Compensazioni Eni, l’UDC tuona contro i progetti dell’amministrazione e indica altre priorità per la città

Sviluppo e rilancio della città, sono queste le esigenze avanzate all’unisono dai gelesi in questi giorni al segretario cittadino dell’UDC Salvatore Incardona e al presidente cittadino del partito Patrizia Comandatore riguardo ai trentadue milioni di euro derivanti dalle compensazioni Eni.

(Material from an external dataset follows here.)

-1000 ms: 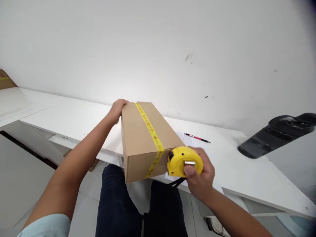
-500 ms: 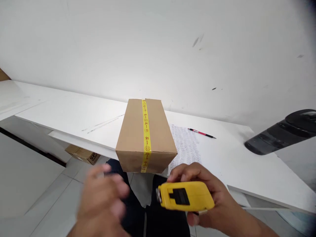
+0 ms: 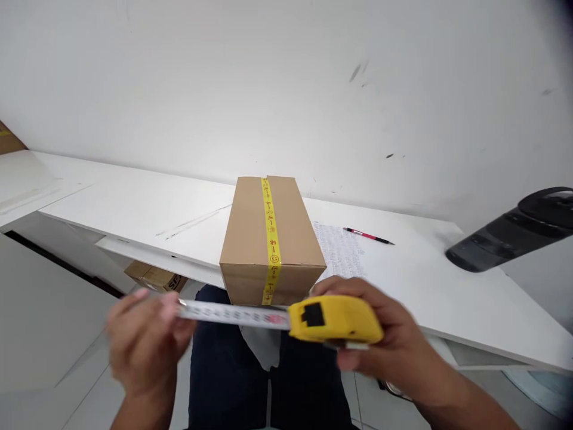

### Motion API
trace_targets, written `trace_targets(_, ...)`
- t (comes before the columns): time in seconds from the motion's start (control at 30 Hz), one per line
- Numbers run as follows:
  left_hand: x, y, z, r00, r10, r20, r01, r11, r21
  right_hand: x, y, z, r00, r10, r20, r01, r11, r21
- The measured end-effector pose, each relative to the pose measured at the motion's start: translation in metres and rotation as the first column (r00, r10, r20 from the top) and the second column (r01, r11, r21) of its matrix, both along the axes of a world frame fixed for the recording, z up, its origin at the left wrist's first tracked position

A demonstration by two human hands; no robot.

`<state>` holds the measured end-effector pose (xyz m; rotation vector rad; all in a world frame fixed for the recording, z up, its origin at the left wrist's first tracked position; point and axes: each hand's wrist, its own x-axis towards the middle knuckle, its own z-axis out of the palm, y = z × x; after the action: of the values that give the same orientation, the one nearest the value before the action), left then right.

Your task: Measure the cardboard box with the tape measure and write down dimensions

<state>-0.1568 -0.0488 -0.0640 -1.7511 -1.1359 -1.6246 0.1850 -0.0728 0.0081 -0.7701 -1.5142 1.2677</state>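
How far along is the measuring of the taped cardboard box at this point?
Done: the brown cardboard box sealed with yellow tape sits at the white table edge. In hand: the right hand grips the yellow tape measure, and the left hand pinches the end of its white blade, drawn out in front of the box. Left: laying the blade against the box; neither hand touches it.

1 head-worn camera looks forward and down, close over the bench (image 3: 134, 209) edge toward the wall (image 3: 286, 77).
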Motion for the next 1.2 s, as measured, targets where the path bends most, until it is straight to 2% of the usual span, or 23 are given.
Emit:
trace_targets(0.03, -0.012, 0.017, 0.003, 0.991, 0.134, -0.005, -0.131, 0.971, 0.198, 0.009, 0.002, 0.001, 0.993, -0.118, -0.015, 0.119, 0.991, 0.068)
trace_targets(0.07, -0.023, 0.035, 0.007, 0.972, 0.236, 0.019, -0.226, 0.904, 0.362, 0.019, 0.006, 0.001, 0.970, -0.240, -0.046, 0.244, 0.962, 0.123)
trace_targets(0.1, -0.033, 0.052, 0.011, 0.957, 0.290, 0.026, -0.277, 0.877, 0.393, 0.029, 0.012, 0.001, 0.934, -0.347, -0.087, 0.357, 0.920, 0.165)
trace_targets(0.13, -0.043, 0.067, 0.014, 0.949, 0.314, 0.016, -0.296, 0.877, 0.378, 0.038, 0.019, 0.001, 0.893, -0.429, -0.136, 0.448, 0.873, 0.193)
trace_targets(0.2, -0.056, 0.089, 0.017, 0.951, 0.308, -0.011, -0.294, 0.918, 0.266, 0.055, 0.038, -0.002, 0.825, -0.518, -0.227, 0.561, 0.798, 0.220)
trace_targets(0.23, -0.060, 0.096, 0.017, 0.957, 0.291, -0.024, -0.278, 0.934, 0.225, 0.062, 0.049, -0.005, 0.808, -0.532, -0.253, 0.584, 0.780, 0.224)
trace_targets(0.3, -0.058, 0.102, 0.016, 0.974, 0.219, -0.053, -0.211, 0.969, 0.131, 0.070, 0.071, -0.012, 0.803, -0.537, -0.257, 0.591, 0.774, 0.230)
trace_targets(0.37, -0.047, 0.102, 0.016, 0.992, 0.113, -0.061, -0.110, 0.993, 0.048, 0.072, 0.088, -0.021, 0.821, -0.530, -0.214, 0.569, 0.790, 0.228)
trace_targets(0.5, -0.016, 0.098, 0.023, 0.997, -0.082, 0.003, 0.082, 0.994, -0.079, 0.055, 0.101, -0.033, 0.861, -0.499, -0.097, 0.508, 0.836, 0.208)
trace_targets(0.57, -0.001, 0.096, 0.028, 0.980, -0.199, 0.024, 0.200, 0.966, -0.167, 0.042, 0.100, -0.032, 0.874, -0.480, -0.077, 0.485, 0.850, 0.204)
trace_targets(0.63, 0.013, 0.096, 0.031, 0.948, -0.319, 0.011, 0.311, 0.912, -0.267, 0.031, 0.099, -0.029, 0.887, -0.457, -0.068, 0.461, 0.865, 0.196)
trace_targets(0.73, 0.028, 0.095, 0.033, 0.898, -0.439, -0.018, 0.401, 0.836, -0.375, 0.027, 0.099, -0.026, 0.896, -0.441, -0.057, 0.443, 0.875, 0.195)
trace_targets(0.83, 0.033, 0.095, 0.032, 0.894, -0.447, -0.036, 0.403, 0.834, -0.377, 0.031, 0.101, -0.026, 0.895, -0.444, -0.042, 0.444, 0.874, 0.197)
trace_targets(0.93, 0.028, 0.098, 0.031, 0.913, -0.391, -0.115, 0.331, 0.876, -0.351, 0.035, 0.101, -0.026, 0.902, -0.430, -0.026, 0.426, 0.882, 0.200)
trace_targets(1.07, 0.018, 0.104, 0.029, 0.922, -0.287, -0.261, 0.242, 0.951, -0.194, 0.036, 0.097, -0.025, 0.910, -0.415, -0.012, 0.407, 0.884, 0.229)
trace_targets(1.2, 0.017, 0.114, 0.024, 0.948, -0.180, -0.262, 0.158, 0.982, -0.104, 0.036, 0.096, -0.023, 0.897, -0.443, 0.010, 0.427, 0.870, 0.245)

Secondo i due rappresentanti dell’UDC i progetti avanzati dall’amministrazione comunale suonano come uno schiaffo alla cittadinanza in un momento di delicata crisi economica e sociale come quella che Gela sta attraversando. “Mentre la città langue – ha dichiarato Incardona – non si può parlare di destinare parte dei trentadue milioni di euro alla riqualificazione del campanile dell’oratorio salesiano o all’ostello della gioventù. Sono tutti bei progetti sicuramente, ma vanno portati avanti con fondi di altra natura”. Secondo Incardona, infatti, andrebbero privilegiati i settori che potrebbero far riemergere la città, quali, per esempio, l’agricoltura e il mare. “Si descrive Gela come una città a vocazione turistica – ha continuato il segretario cittadino dell’UDC – ma alla fine non si fa nulla nemmeno per garantire anche quei minimi servizi essenziali che motiverebbero il soggiorno di qualcuno in città. Da anni si parla del cosiddetto piano colori, ma mai nessuno ha messo mano a tale esigenza. Già soltanto con questo intervento si potrebbe avere una Gela più bella e ordinata e si potrebbero aiutare tante imprese del settore che, purtroppo, oggi sono costrette a chiudere i battenti”. Dello stesso parere anche Patrizia Comandatore. “La gente trova assurdo – ha detto – l’utilizzo di parte di tali somme per la riqualificazione di opere che non comporteranno uno sviluppo effettivo della nostra città. Prima di pensare ai turisti e ai campanili da mostrare, forse ci si dovrebbe occupare del decoro urbano, della viabilità, del collettore fognario e della pulizia delle caditoie che creano enormi disagi ai cittadini nei periodi di pioggia. Con mio enorme stupore, chi ci amministra sembra non rendersi conto che Gela stia vivendo una vera e propria emergenza e che non si può perdere tempo e denaro su questioni che sono distanti anni luce dalle reali esigenze dei cittadini”. L’appello, dunque, appare scontato. “Avete risorse umane e finanziarie per risollevare Gela da un infausto destino – ha aggiunto la Comandatore rivolgendosi direttamente all’amministrazione – lavorate giorno e notte su progetti che possano creare occupazione per i gelesi, tralasciando ciò che non è prioritario”.